I'm afraid there is probably no equivalent in America to the turf used on the fires over here. We buy a 'cut' in the summer and spend many hours on the mountain side turning, stacking and lifting it. It burns somewhat like coal and produces a lot of ash which is very good for the garden. The smoke smells wonderful.
I grind my own wheat flour in my 'Country living' grain mill. For yeast bread I would pass it through the mill twice to make it fine enough but for this soda bread one pass is enough therefore saving me yet more time and effort.

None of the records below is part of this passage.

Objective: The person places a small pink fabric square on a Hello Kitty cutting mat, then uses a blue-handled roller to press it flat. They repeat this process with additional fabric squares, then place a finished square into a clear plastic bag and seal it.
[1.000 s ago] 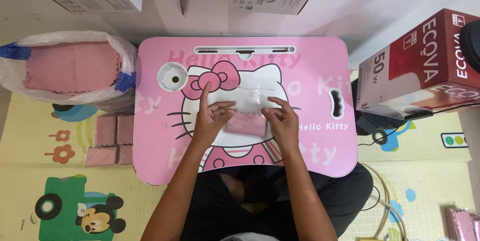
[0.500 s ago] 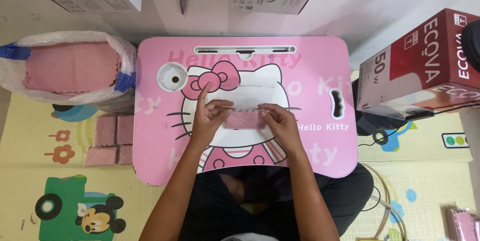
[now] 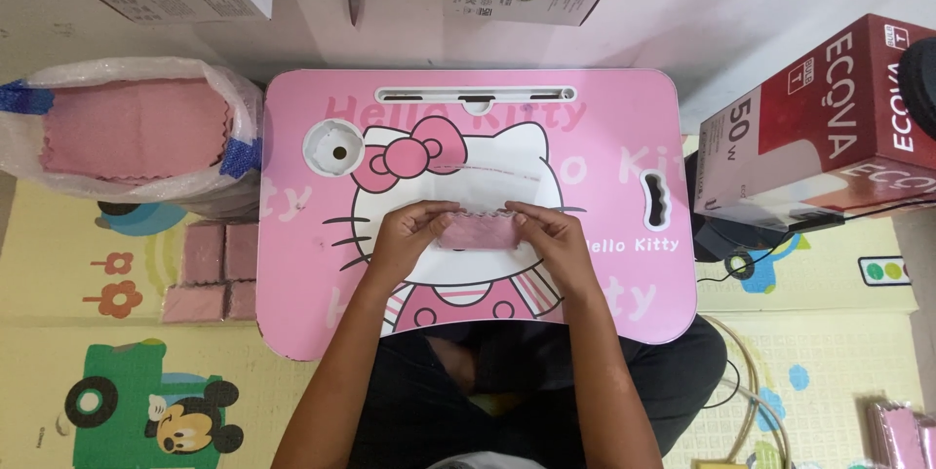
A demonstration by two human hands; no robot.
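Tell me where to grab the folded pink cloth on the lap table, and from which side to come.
Judging by its pose, take the folded pink cloth at its two short ends, coming in from left and right. It lies as a flat strip on the pink lap table, long side across. The left hand and right hand already pinch those ends, so the middle is bare.
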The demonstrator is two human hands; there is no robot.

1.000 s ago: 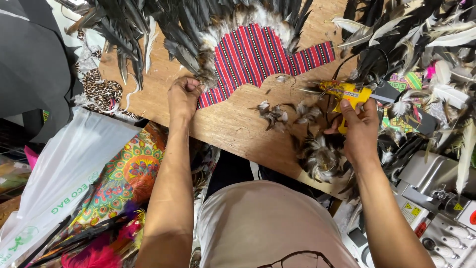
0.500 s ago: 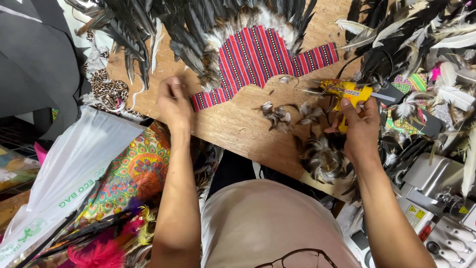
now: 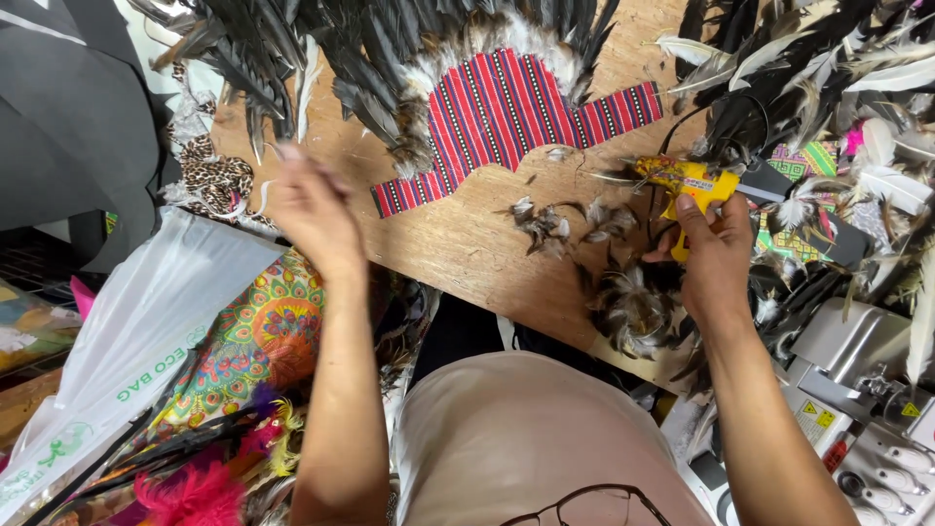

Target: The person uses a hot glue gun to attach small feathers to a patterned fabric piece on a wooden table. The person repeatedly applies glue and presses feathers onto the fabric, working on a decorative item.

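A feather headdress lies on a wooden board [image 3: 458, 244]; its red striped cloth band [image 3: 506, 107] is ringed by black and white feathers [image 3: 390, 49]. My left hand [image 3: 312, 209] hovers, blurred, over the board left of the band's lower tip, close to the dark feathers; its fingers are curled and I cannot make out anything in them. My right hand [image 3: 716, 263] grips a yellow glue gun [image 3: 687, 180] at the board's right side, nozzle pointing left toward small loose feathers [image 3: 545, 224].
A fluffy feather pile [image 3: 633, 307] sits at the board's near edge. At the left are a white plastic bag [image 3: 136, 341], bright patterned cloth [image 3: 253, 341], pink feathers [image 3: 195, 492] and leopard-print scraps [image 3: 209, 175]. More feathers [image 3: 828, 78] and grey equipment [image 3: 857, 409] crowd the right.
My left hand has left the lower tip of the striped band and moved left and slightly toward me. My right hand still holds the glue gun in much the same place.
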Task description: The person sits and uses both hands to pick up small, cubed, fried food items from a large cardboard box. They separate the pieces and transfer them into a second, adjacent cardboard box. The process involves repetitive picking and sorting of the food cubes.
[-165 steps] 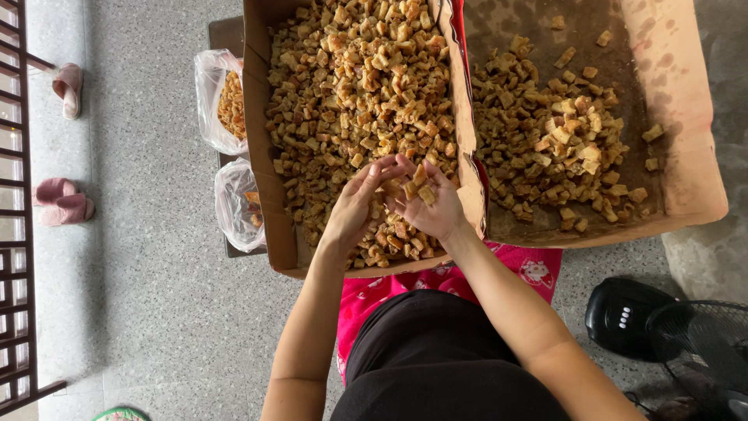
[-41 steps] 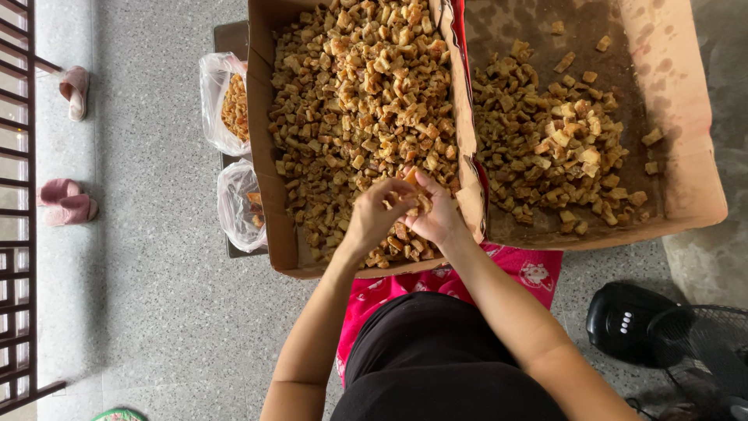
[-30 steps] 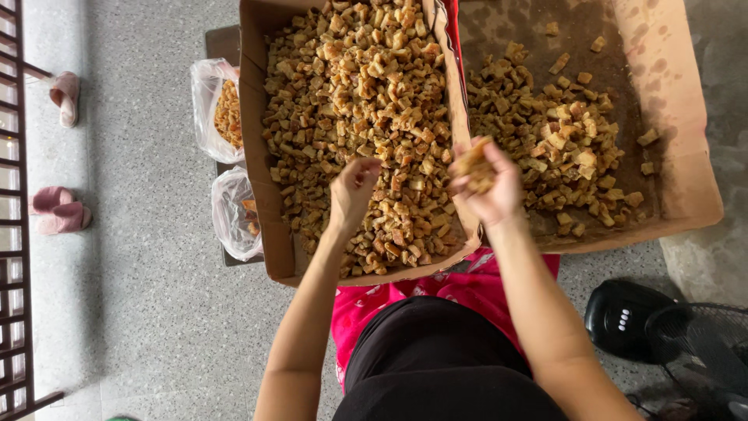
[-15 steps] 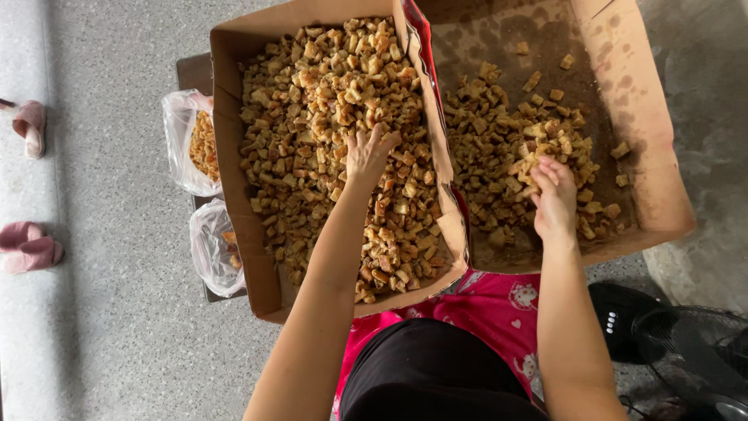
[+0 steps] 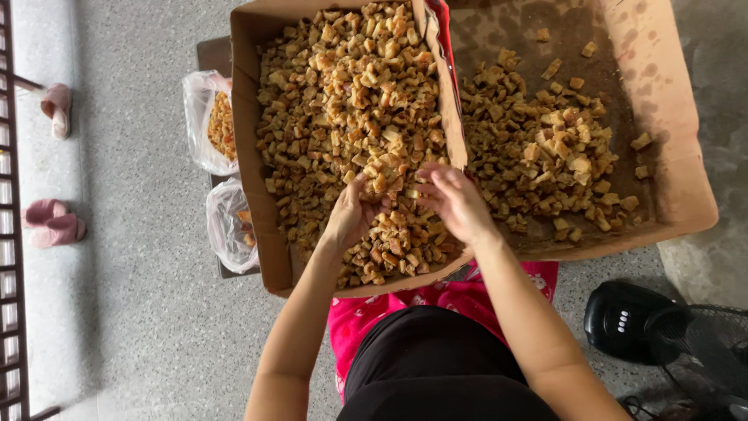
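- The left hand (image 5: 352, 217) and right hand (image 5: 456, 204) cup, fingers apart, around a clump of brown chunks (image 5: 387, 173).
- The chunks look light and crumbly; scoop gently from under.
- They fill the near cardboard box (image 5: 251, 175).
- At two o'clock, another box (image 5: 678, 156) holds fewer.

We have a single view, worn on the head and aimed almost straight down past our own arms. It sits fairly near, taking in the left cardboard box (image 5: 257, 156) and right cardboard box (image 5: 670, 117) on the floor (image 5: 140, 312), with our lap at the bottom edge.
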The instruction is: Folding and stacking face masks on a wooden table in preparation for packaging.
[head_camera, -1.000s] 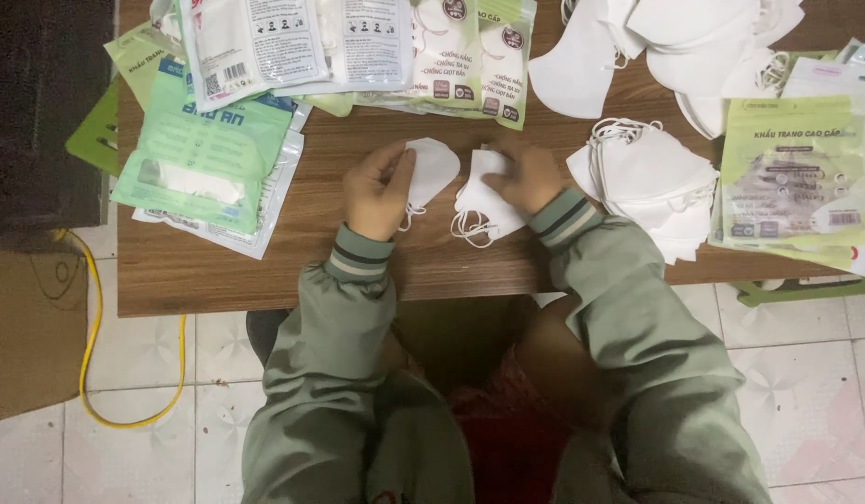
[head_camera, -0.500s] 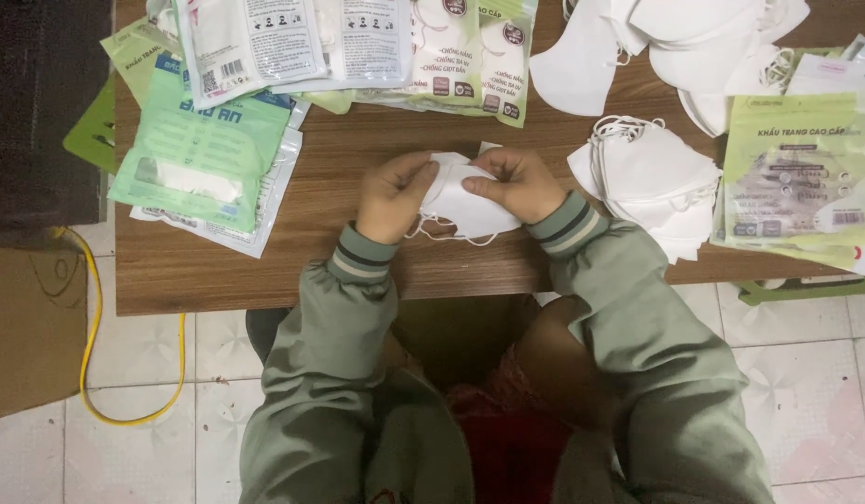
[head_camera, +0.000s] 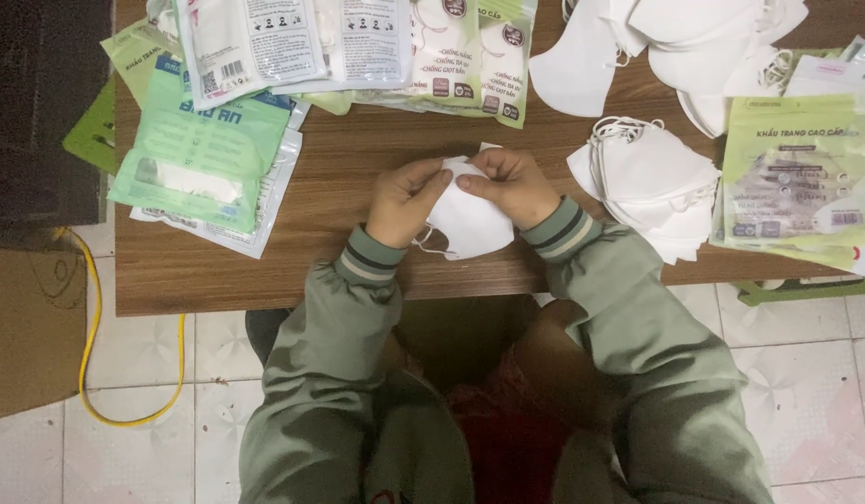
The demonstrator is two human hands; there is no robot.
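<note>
Overhead, we gripped a white face mask with our left hand and right hand, both pinching its top edge above the tabletop. It looked light and soft, probably best gripped at the folded edges, not the ear loops.

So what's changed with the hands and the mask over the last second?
The left hand and right hand have closed in together, folding the white mask from two spread halves into one piece pinched at its top edge. The mask stack, green packets and table are unchanged.
</note>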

Here are a few recipes. They can be made in 2lb loaf pans in the oven but I prefer to dust a baking sheet with flour and make the loaf into a round shape. It will spread out and flatten quite a lot whilst cooking. It is important that the dry ingredients are well mixed before adding the liquid because soda bread should not be kneaded or handled any more than absolutely necessary. When adding the buttermilk, do so slowly as flours vary and some soak up more fluid than others. The mixture should then be blended together lightly with a spoon, gathered up carefully and placed on the floured baking sheet. If using a bread pan, lightly grease it and do not smooth the top of the mixture. Some recipes include sugar, butter and eggs and others just the buttermilk and soda. I prefer to use the following recipe but include one other for those wishing to experiment. There are many other variations including currant soda, treacle soda, and soda farls.

Sarah Matthess grinds her own flour, bakes her own wheaten bread, and lives with her husband and seven children on an acre of "good potato growing land" in Northern Ireland.